University departments with surplus items call Property Disposition and get a delivery date, fill out the appropriate forms, and then the surplus is picked up and taken to the warehouse, where items are tagged with bar codes and priced based on current market rates, past experience, and competitors’ prices, he said.

Items are then either sold to individuals, recycled to other departments, or otherwise disposed of “to the best advantage of the University of Michigan,” Day said.

When it’s time to replace some of the more than 1,600 computers and printers on campus, those being sold off campus go through Property Disposition, said Steve Sarrica, manager of Campus Computing Sites.

Customers can buy whole systems or can assemble their own computers using the parts on the shelves, for a total price of between $150 and $400, Day said.

Day added he would be most likely to recommend the systems, which are older than the latest generation of computers, to someone starting out learning computers or someone who just needs it for word processing or Internet connections.
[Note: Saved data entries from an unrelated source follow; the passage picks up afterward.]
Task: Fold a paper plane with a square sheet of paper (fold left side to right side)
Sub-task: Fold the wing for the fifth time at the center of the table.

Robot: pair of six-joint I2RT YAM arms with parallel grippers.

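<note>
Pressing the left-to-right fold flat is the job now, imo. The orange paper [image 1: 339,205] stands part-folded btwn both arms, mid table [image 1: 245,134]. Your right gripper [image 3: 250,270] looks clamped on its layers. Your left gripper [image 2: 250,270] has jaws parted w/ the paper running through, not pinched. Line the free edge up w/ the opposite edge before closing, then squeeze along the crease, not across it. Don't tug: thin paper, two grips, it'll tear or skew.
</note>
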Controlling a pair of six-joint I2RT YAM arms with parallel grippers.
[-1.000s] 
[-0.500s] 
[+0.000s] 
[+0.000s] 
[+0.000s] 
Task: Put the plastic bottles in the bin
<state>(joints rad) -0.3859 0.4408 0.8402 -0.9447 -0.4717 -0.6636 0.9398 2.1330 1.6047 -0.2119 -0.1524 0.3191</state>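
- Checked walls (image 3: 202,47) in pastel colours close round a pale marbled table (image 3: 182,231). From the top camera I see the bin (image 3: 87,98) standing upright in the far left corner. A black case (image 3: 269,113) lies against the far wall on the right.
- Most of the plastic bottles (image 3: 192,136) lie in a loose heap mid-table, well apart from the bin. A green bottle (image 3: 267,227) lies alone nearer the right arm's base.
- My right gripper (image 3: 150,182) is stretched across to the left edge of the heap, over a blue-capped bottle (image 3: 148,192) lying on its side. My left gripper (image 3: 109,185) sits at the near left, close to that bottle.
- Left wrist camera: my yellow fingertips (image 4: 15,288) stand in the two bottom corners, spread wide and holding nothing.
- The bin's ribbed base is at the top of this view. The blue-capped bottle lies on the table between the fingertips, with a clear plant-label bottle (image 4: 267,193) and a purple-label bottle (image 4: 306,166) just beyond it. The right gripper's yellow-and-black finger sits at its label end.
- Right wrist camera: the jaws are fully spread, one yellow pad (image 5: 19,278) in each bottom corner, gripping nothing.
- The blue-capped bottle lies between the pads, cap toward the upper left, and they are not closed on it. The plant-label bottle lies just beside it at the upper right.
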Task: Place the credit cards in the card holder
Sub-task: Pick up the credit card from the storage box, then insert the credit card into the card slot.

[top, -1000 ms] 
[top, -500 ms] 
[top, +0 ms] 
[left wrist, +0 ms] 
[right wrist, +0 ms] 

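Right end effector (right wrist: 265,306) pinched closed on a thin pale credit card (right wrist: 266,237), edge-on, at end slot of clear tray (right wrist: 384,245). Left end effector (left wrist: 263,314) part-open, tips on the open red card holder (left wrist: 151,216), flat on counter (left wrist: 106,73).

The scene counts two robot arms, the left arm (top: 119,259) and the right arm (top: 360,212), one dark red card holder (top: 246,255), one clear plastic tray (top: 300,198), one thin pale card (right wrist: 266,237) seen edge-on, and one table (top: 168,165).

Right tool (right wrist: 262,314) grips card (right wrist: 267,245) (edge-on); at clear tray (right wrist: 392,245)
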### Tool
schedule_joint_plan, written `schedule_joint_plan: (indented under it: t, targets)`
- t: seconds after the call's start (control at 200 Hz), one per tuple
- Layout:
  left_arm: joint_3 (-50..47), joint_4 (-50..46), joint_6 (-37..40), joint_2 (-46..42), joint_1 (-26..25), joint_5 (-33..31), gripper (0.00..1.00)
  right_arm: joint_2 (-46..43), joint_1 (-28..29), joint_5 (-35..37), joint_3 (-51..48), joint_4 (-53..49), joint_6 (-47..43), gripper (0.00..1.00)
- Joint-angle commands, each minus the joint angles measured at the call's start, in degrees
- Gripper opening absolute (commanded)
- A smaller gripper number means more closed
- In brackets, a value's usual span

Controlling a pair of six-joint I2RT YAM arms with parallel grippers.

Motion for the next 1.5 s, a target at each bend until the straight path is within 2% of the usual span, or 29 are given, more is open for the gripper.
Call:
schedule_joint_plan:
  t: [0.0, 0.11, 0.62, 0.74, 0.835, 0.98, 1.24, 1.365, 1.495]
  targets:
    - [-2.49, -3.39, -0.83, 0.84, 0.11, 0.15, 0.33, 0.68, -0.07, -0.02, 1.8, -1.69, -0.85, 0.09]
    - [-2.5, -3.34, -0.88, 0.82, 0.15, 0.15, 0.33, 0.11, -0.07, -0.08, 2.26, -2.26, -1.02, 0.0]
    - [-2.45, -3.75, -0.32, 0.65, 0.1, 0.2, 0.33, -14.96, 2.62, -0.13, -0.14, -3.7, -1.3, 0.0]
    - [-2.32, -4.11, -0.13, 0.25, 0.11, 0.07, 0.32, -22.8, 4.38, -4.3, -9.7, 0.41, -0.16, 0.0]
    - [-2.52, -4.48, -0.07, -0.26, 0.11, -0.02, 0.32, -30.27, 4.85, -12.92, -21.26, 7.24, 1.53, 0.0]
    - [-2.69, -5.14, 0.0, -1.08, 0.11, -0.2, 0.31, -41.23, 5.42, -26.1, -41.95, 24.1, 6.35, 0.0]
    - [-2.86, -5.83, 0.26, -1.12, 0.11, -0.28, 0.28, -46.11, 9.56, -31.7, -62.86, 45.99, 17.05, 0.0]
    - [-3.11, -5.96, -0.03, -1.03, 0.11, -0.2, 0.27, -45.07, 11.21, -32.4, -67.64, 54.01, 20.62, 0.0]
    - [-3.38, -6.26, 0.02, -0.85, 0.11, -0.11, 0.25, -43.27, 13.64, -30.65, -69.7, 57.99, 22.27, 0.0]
Sarrica also said systems at Property Disposition might not be for everybody, that they might be best used by “someone who either knows how to maintain their own equipment or is good friends with someone who does.”

“One of the things is that everything at Property Disposition is sold as is. There’s no warranties and no refunds, so you can pull the machine off the shelf and plug it in and make sure it works,” Sarrica said. “But everything we send to Property Disposition, the hard drive’s been wiped, because we don’t want to distribute software through that mechanism – all of our software is keyed and won’t operate outside the sites.

“If you’re a computer person and you want to get stuff inexpensively, Property Disposition is the place to go, but be aware that if it’s been in (University computing) sites, it’s probably been beat on pretty hard,” he said.

Stacks of telephones and miscellaneous equipment line the large metal shelves in the warehouse, which Day said have seen antique equipment 50 or 60 years old, children’s toys and carpet from the president’s house.

Heavy machinery, cars, tractors and trailers are sold by sealed bids, with the item going to the highest bidder at the end of a specific period of time.

“It’s just amazing stuff that the University owns, but you stop and think – we’re such a complex system here,” Day said. “We have educational opportunities for every discipline and in that process you have to acquire the learning tools, and that’s how the University ends up buying this stuff.

“So there’s a reason for every piece of surplus asset I get to sell, there’s a reason it was bought. Everything had a purpose.”